While these messages were flashing to and fro, Gordon himself was paying
a visit to the Rev. Mr. Barnes at the Vicarage of Heavitree, near
Exeter. The conversation ran chiefly on Biblical and spiritual
matters--on the light thrown by the Old Testament upon the geography of
Palestine, and on the relations between man and his Maker; but, there
were moments when topics of a more worldly interest arose. It happened
that Sir Samuel Baker, Gordon's predecessor in Equatoria, lived in the
neighbourhood. A meeting was arranged, and the two ex-Governors, with
Mr. Barnes in attendance, went for a drive together. In the carriage,
Sir Samuel Baker, taking up the tale of the "Pall Mall Gazette", dilated
upon the necessity of his friend's returning to the Sudan as
Governor-General. Gordon was silent; but Mr. Barnes noticed that his
blue eyes flashed, while an eager expression passed over his face. Late
that night, after the Vicar had retired to bed, he was surprised by the
door suddenly opening, and by the appearance of his guest swiftly
tripping into the room. 'You saw me today? ' the low voice abruptly
questioned. 'You mean in the carriage? ' replied the startled Mr. Barnes.
'Yes,' came the reply; 'you saw ME--that was MYSELF--the self I want to
get rid of. ' There was a sliding movement, the door swung to, and the
Vicar found himself alone again.
It was clear that a disturbing influence had found its way into Gordon's
mind. His thoughts, wandering through Africa, flitted to the Sudan; they
did not linger at the Congo. During the same visit, he took the
opportunity of calling upon Dr. Temple, the Bishop of Exeter, and asking
him, merely as a hypothetical question, whether, in his opinion,
Sudanese converts to Christianity might be permitted to keep three
wives. His Lordship answered that this would be uncanonical.
A few days later, it appeared that the conversation in the carriage at
Heavitree had borne fruit. Gordon wrote a letter to Sir Samuel Baker,
further elaborating the opinions on the Sudan which he had already
expressed in his interview with Mr. Stead; the letter was clearly
intended for publication, and published it was in "The Times" of January
14th. On the same day, Gordon's name began once more to buzz along the
wires in secret questions and answers to and from the highest quarters.
'Might it not be advisable,' telegraphed Lord Granville to Mr.
Gladstone, to put a little pressure on Baring, to induce him to accept
the assistance of General Gordon? ' Mr. Gladstone replied, also by a
telegram, in the affirmative; and on the 15th, Lord Wolseley telegraphed
to Gordon begging him to come to London immediately. Lord Wolseley, who
was one of Gordon's oldest friends, was at that time Adjutant-General of
the Forces; there was a long interview; and, though the details of the
conversation have never transpired, it is known that, in the course of
it, Lord Wolseley asked Gordon if he would be willing to go to the
Sudan, to which Gordon replied that there was only one objection--his
prior engagement to the King of the Belgians. Before nightfall, Lord
Granville, by private telegram, had 'put a little pressure on Baring'.

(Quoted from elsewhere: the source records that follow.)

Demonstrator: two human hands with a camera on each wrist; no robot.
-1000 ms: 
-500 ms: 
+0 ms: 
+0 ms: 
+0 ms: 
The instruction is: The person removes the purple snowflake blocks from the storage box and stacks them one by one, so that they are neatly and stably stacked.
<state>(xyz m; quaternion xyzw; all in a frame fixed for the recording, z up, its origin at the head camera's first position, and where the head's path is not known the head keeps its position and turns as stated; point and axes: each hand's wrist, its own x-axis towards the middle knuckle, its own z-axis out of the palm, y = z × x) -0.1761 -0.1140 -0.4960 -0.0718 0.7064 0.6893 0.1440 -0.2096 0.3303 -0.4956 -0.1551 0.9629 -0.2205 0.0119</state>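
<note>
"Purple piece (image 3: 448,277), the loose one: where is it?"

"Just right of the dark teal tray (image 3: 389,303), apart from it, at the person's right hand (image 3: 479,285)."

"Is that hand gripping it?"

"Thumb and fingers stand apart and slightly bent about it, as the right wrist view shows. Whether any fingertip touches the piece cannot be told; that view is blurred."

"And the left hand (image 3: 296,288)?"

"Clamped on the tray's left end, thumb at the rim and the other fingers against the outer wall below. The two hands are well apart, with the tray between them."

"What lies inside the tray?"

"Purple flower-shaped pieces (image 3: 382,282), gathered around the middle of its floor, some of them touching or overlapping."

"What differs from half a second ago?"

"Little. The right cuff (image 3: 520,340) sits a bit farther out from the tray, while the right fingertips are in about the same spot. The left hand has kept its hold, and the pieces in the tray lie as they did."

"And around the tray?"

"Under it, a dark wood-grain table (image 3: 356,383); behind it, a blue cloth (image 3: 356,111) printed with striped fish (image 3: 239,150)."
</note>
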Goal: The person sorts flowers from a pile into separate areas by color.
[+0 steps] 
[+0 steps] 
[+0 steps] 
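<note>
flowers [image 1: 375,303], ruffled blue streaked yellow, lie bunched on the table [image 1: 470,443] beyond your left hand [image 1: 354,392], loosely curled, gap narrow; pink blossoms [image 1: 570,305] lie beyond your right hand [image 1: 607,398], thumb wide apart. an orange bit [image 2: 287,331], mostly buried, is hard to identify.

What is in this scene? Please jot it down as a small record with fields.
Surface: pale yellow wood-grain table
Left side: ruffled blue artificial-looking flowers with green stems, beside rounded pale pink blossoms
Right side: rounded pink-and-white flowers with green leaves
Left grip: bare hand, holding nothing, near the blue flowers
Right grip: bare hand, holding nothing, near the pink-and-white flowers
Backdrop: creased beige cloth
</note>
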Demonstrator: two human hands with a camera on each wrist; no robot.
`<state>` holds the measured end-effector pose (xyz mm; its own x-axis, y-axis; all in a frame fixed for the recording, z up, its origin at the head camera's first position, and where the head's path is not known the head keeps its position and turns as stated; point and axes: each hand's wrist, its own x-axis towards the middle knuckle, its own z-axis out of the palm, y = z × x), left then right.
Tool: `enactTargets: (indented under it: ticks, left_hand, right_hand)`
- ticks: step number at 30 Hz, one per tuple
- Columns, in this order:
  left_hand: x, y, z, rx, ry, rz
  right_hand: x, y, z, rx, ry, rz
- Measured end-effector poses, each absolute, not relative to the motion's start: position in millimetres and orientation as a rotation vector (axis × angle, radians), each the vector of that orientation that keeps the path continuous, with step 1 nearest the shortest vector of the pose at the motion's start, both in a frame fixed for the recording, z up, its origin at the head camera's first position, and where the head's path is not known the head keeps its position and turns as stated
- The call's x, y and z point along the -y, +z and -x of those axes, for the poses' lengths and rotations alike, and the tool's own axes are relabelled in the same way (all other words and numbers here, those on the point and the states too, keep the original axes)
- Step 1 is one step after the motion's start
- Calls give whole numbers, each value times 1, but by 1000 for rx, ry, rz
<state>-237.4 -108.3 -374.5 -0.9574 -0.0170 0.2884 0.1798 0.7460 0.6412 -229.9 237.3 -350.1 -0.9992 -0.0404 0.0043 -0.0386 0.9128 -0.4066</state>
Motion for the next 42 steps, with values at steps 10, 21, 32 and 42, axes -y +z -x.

'He had,' he said, 'heard indirectly that Gordon was ready to go at once
to the Sudan on the following rather vague terms: His mission to be to
report to Her Majesty's Government on the military situation, and to
return without any further engagement. He would be under you for
instructions and will send letters through you under flying seal . . . He
might be of use,' Lord Granville added, in informing you and us of the
situation. It would be popular at home, but there may be countervailing
objections. Tell me,' such was Lord Granville's concluding injunction,
'your real opinion. ' It was the third time of asking, and Sir Evelyn
Baring resisted no longer.
'Gordon,' he telegraphed on the 16th, 'would be the best man if he will
pledge himself to carry out the policy of withdrawing from the Sudan as
quickly as is possible, consistently with saving life. He must also
understand that he must take his instructions from the British
representative in Egypt . . . I would rather have him than anyone else,
provided there is a perfectly clear understanding with him as to what
his position is to be and what line of policy he is to carry out.
Otherwise, not . . . Whoever goes should be distinctly warned that he will
undertake a service of great difficulty and danger. '
In the meantime, Gordon, with the Sudan upon his lips, with the Sudan in
his imagination, had hurried to Brussels, to obtain from the King of the
Belgians a reluctant consent to the postponement of his Congo mission.
On the 17th he was recalled to London by a telegram from Lord Wolseley.
On the 18th the final decision was made. 'At noon,' Gordon told the Rev.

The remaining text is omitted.